The wait for the equalized record lasted a week, a spasmodic wait especially for the newspapers of New York and the East Coast. Baseball remains the American pastime par excellence, the glue of society, a sports myth that has become the great reservoir of memory of the country. Dreams and destinies hang from the trajectory of the 108-stitched leather ball. The 30-year-old Yankees winger’s dream now is to hit the 62nd home run. From Friday his team returns to play in the Bronx, until Sunday, and then there will be the playoffs.

The bumper season of the Yankees number 99 and the hunt for the record are having repercussions on betting and ticket prices. The cost for seats located in the points of Yankee Stadium where the historic home run is likely to arrive has risen from 72 to 197 dollars. Catching the ball hit by the Judge will be like winning the lotto. An investment firm has already offered a million dollars yesterday – before the record was equaled – the president of an agency specializing in collectible stickers and other memorabilia announced via twitter that he for the number 62 ball will offer two million. dollars.

Several times in American literature and cinema the parable of a home run is a metaphor for existence.

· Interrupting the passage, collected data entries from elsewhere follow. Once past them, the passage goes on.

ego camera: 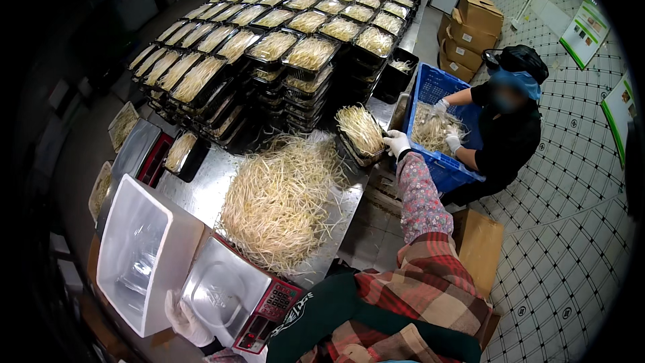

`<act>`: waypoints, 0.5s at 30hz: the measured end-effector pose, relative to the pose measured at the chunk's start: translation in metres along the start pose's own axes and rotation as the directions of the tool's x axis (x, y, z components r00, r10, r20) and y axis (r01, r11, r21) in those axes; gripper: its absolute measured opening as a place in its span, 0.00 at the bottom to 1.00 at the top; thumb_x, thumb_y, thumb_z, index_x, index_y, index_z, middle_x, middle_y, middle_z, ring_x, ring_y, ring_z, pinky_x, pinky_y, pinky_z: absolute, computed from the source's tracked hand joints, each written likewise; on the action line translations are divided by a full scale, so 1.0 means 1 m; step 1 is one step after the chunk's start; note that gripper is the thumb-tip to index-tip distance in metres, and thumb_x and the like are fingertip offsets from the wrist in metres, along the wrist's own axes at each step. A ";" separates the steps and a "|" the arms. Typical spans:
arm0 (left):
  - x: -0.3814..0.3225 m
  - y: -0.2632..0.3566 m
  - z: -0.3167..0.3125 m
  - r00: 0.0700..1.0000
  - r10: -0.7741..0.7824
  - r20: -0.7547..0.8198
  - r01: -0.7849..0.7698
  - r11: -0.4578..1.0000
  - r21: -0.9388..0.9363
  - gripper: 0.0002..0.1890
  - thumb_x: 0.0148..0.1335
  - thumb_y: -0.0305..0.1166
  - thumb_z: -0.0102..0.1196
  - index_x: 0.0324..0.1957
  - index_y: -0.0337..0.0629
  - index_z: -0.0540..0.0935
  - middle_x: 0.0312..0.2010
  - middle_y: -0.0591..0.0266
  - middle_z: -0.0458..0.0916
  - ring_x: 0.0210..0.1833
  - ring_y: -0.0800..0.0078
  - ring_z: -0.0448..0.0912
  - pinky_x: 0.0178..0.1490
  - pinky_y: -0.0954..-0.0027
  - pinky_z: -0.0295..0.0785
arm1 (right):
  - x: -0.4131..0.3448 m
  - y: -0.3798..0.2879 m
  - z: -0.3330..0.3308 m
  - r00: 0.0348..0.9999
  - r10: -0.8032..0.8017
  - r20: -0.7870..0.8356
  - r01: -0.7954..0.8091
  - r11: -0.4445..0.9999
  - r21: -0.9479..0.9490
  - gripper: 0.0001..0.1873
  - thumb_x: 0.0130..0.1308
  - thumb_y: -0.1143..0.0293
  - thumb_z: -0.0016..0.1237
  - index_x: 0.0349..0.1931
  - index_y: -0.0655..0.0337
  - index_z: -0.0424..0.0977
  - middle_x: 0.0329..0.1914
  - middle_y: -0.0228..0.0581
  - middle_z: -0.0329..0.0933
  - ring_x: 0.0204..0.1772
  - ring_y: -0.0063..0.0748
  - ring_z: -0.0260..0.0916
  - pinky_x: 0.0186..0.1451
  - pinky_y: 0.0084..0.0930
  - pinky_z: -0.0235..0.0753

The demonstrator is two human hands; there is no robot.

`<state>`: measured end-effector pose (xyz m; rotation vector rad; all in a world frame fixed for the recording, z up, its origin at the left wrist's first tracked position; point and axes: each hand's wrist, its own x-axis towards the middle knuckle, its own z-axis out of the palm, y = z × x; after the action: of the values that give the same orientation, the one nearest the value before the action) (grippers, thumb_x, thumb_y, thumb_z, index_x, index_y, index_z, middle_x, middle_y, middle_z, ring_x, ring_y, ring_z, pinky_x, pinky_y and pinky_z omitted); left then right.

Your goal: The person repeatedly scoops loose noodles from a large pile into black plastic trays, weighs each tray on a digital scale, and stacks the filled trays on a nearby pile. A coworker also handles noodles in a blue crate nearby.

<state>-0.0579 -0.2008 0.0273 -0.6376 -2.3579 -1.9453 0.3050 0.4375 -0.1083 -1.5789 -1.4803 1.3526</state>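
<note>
My right hand (397, 143), in a white glove, grips the near right edge of a black plastic tray heaped with bean sprouts (360, 131), at the table's right edge. My left hand (187, 318), also gloved, has its fingers apart beside the steel pan of a red digital scale (227, 287); nothing shows in it. A large loose pile of bean sprouts (282, 201) lies on the metal table between the scale and the tray. Left of the scale stands a white foam box (136, 257) with clear plastic inside.
Stacked, filled sprout trays (310, 53) cover the table's far part. A second scale (136, 154) and a filled tray (181, 154) stand at left. At right, a co-worker's gloved hands (448, 126) are in sprouts inside a blue crate (471, 111). Cardboard boxes (463, 35) stand behind.
</note>
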 end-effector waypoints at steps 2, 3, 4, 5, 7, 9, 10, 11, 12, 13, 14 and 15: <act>-0.008 -0.003 0.004 1.000 0.013 0.027 -0.014 0.999 0.045 0.19 0.68 0.24 0.48 0.60 0.34 0.70 0.57 0.55 0.73 0.56 0.67 0.73 0.62 0.67 0.66 | -0.012 0.002 0.015 0.990 -0.142 -0.008 0.142 0.983 0.115 0.11 0.57 0.77 0.54 0.41 0.66 0.76 0.32 0.36 0.78 0.25 0.25 0.72 0.15 0.21 0.67; -0.012 -0.002 0.008 0.999 0.009 0.034 -0.011 0.998 0.066 0.19 0.68 0.24 0.48 0.60 0.33 0.70 0.56 0.55 0.73 0.55 0.68 0.73 0.62 0.67 0.66 | -0.019 0.002 0.019 0.977 -0.212 -0.022 0.213 0.962 0.171 0.11 0.56 0.78 0.54 0.41 0.66 0.76 0.32 0.35 0.77 0.26 0.24 0.72 0.14 0.22 0.67; -0.019 0.001 0.013 0.999 0.003 0.037 -0.006 0.996 0.090 0.19 0.68 0.24 0.48 0.60 0.33 0.70 0.56 0.55 0.74 0.55 0.68 0.73 0.61 0.68 0.66 | -0.027 0.005 0.028 0.913 -0.407 -0.042 0.407 0.893 0.191 0.10 0.54 0.80 0.54 0.39 0.66 0.75 0.30 0.34 0.76 0.28 0.24 0.72 0.20 0.20 0.70; -0.025 0.002 0.017 0.999 -0.004 0.037 -0.001 0.993 0.114 0.18 0.68 0.24 0.48 0.59 0.33 0.70 0.55 0.56 0.74 0.55 0.69 0.73 0.61 0.68 0.67 | -0.036 0.007 0.035 0.921 -0.388 -0.012 0.383 0.904 0.192 0.10 0.55 0.80 0.54 0.39 0.65 0.74 0.32 0.34 0.77 0.33 0.23 0.73 0.32 0.17 0.73; -0.044 -0.006 0.015 0.993 -0.120 0.009 0.120 0.993 0.002 0.18 0.69 0.26 0.47 0.59 0.32 0.70 0.55 0.54 0.74 0.54 0.68 0.74 0.59 0.67 0.68 | -0.110 -0.046 0.076 0.963 -0.228 0.143 0.150 0.896 0.417 0.13 0.55 0.79 0.53 0.43 0.64 0.73 0.31 0.32 0.75 0.28 0.19 0.70 0.22 0.14 0.68; -0.050 -0.012 0.025 0.967 -0.245 0.063 0.251 0.962 -0.107 0.18 0.70 0.29 0.46 0.60 0.32 0.70 0.56 0.53 0.74 0.55 0.66 0.74 0.58 0.66 0.70 | -0.120 -0.017 0.108 0.903 -0.395 0.172 0.295 0.858 0.420 0.14 0.57 0.79 0.52 0.44 0.63 0.71 0.32 0.31 0.75 0.25 0.16 0.69 0.21 0.13 0.66; -0.057 -0.012 0.030 0.954 -0.282 0.097 0.295 0.939 -0.174 0.20 0.71 0.31 0.45 0.61 0.33 0.69 0.57 0.52 0.73 0.56 0.66 0.74 0.58 0.66 0.70 | -0.142 -0.018 0.136 0.869 -0.439 0.230 0.283 0.820 0.497 0.13 0.57 0.79 0.52 0.43 0.62 0.71 0.31 0.30 0.75 0.23 0.15 0.67 0.19 0.14 0.65; -0.063 -0.012 0.037 0.940 -0.315 0.128 0.338 0.910 -0.240 0.21 0.71 0.34 0.45 0.63 0.34 0.67 0.59 0.52 0.71 0.58 0.65 0.72 0.58 0.65 0.70 | -0.175 -0.029 0.162 0.850 -0.441 0.287 0.248 0.818 0.519 0.12 0.57 0.80 0.52 0.42 0.62 0.71 0.32 0.29 0.74 0.24 0.16 0.68 0.19 0.13 0.65; -0.069 -0.011 0.045 0.924 -0.348 0.158 0.381 0.874 -0.302 0.23 0.72 0.36 0.44 0.65 0.36 0.65 0.61 0.51 0.69 0.60 0.64 0.71 0.59 0.64 0.69 | -0.215 -0.047 0.185 0.828 -0.411 0.382 0.149 0.817 0.557 0.12 0.57 0.80 0.51 0.42 0.62 0.71 0.33 0.29 0.74 0.26 0.16 0.68 0.24 0.13 0.68; -0.068 -0.013 0.051 0.914 -0.366 0.173 0.404 0.844 -0.353 0.26 0.72 0.39 0.43 0.67 0.38 0.61 0.64 0.51 0.66 0.63 0.62 0.68 0.62 0.62 0.67 | -0.248 -0.059 0.206 0.796 -0.382 0.468 0.046 0.811 0.584 0.12 0.58 0.81 0.51 0.42 0.61 0.70 0.34 0.28 0.73 0.29 0.17 0.69 0.29 0.13 0.70; -0.068 -0.015 0.058 0.904 -0.384 0.190 0.429 0.809 -0.402 0.28 0.72 0.42 0.42 0.69 0.40 0.58 0.66 0.51 0.63 0.66 0.61 0.65 0.64 0.60 0.64 | -0.265 -0.047 0.233 0.748 -0.460 0.479 0.108 0.796 0.595 0.11 0.58 0.81 0.50 0.42 0.61 0.70 0.35 0.28 0.73 0.33 0.17 0.68 0.36 0.15 0.70; -0.062 -0.016 0.063 0.900 -0.391 0.194 0.436 0.783 -0.444 0.30 0.73 0.45 0.41 0.71 0.41 0.54 0.68 0.51 0.60 0.69 0.60 0.61 0.67 0.59 0.60 | -0.280 -0.034 0.258 0.698 -0.533 0.478 0.168 0.771 0.614 0.11 0.58 0.81 0.49 0.42 0.61 0.70 0.36 0.28 0.73 0.37 0.18 0.68 0.43 0.16 0.71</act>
<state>0.0093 -0.1617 -0.0187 -0.2107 -2.2069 -2.7978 0.0914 0.1220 -0.0810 -0.4230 -1.4744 1.9258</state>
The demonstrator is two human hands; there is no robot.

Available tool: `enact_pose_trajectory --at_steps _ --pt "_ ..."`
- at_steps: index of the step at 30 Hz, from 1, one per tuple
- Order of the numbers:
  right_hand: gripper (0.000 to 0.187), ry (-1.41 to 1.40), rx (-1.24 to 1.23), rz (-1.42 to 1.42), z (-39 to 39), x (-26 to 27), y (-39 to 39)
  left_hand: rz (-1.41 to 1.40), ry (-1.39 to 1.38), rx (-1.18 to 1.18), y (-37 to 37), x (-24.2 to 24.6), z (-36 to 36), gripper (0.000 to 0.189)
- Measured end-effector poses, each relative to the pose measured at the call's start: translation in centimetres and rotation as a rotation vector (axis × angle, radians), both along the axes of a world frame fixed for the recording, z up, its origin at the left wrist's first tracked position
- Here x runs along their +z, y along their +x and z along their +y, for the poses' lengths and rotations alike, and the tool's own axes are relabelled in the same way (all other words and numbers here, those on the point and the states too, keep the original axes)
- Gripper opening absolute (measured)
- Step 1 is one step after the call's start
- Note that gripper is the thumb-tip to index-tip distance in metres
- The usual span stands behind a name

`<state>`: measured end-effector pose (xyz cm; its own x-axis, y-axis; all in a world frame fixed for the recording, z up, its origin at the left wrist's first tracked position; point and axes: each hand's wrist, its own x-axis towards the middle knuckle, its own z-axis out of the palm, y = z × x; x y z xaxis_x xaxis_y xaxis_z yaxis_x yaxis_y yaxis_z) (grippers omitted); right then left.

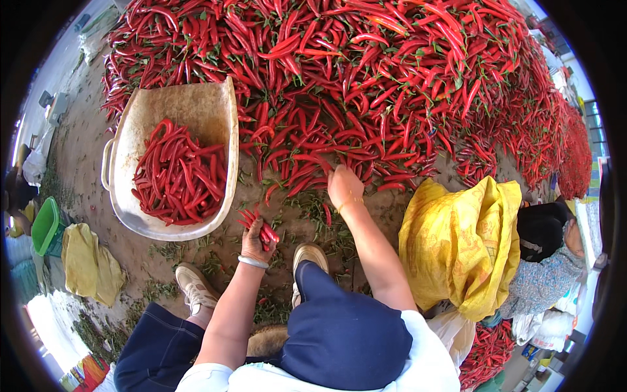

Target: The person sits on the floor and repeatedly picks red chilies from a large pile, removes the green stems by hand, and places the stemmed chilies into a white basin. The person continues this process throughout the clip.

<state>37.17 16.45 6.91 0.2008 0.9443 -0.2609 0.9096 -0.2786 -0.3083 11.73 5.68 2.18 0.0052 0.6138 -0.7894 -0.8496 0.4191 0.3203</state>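
Note:
Several red chili peppers (pixel 269 232) are gripped in my left hand (pixel 256 240), which is held low over the floor just right of a white plastic scoop basket (pixel 230 122). A heap of destemmed-looking red chilies (pixel 181 176) lies inside that basket. My right hand (pixel 345 186) reaches to the near edge of a large pile of red chilies with green stems (pixel 303 122). Its fingers touch the peppers there, but the fingertips are hidden, so I cannot tell whether it grips one.
Green stems (pixel 313 213) litter the earthen-looking floor around my shoes (pixel 311 259). A full yellow woven sack (pixel 460 245) stands at right, with another person's patterned sleeve (pixel 543 281) beyond it. At left are a green basket (pixel 46 228) and a yellowish sack (pixel 90 264).

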Motion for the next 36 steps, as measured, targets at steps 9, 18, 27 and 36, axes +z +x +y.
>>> enact_pose_trajectory --at_steps 9,18,27,36 --pt "0.023 0.179 0.658 0.296 -11.2 4.2 -6.7 0.165 0.032 -0.247 3.3 1.2 0.3 0.011" --pt "0.016 0.193 0.345 -0.092 -1.3 2.2 -0.7 -0.006 0.046 -0.228 -0.2 -0.1 -1.2 0.011" --pt "0.018 0.25 0.325 -0.216 -3.8 -4.8 2.1 -0.074 0.059 -0.189 1.7 1.7 -1.3 0.013" --pt "0.019 0.286 0.027 0.364 -6.8 2.3 -2.1 -0.079 0.012 -0.027 1.5 2.7 -0.9 0.014"
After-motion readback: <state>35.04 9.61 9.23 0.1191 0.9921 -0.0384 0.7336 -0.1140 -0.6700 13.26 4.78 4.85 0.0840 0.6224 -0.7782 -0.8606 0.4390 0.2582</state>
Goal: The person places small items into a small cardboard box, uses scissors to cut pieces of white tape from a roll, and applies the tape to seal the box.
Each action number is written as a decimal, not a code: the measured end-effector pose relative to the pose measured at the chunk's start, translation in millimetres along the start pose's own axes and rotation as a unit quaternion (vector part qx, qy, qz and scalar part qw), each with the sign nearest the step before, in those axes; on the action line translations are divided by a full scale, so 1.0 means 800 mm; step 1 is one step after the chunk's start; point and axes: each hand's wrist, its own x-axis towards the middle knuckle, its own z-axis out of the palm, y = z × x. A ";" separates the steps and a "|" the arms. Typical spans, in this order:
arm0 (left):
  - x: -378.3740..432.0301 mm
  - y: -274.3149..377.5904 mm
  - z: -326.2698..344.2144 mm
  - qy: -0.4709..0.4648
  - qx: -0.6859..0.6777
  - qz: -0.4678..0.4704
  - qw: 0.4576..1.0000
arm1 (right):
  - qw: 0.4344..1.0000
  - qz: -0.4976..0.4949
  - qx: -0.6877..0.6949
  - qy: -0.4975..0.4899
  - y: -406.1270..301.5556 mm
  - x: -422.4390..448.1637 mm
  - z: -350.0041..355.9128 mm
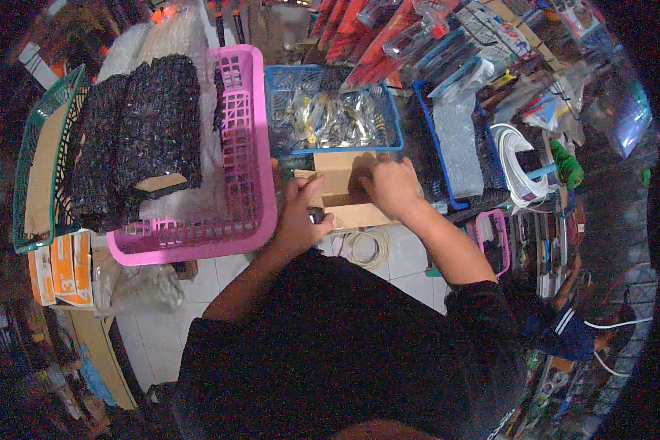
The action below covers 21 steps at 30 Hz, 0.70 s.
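Observation:
An opened cardboard box (357,216) lies before me, its brown flaps spread. My left hand (303,212) is at the box's left side, with thumb and fingers around the edge of a flap. My right hand (390,184) reaches over the box's right part from above, fingers bent down at its far side; the fingertips are partly hidden, so whether they grip the cardboard cannot be told. Just beyond the box stands a blue plastic basket (335,149) holding many small clear-wrapped items (333,121) with metallic and yellow parts.
At left, a pink plastic basket (264,165) holds black-wrapped bundles (159,115); a green basket (19,192) stands beyond. At right are a blue basket (437,159) with bubble wrap and a white cable coil (520,165). Another coil (366,247) lies below. Another person (566,330) is at lower right.

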 end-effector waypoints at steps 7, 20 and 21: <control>0.003 -0.002 0.004 0.026 0.027 0.026 0.999 | 0.996 -0.016 0.031 0.084 0.009 -0.009 0.002; -0.034 -0.007 0.004 -0.023 0.095 0.055 0.994 | 0.966 -0.074 0.231 0.089 0.032 -0.025 -0.045; -0.035 -0.006 0.004 -0.016 0.095 0.056 0.994 | 0.965 -0.081 0.241 0.070 0.027 -0.018 -0.051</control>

All the great writers, from John Fante to Paul Auster, passing through John Updike, confronted each other. In the novel, “Underworld“, Don Delillo tells of the ball that decided the 1951 World Series final between the New York Giants and the Brooklyn Dodgers. The story of that ball is the story of the people who changed hands in life. Ne”The best“, Robert Redford sends it straight into the stadium headlights, shattering the lights and extinguishing the glare of a life of ephemeral and fraudulent success. Who knows who will write the story of Aaron Judge’s next home run, of that ball that rears towards the sky, like a dove, will fly far away and, perhaps, will make rich those who manage to claw it. Because, despite the media hype and the business that revolves around it, in baseball in America there is always this aura of grandeur and purity; it is a coincidence that the playing field has the shape of a diamond.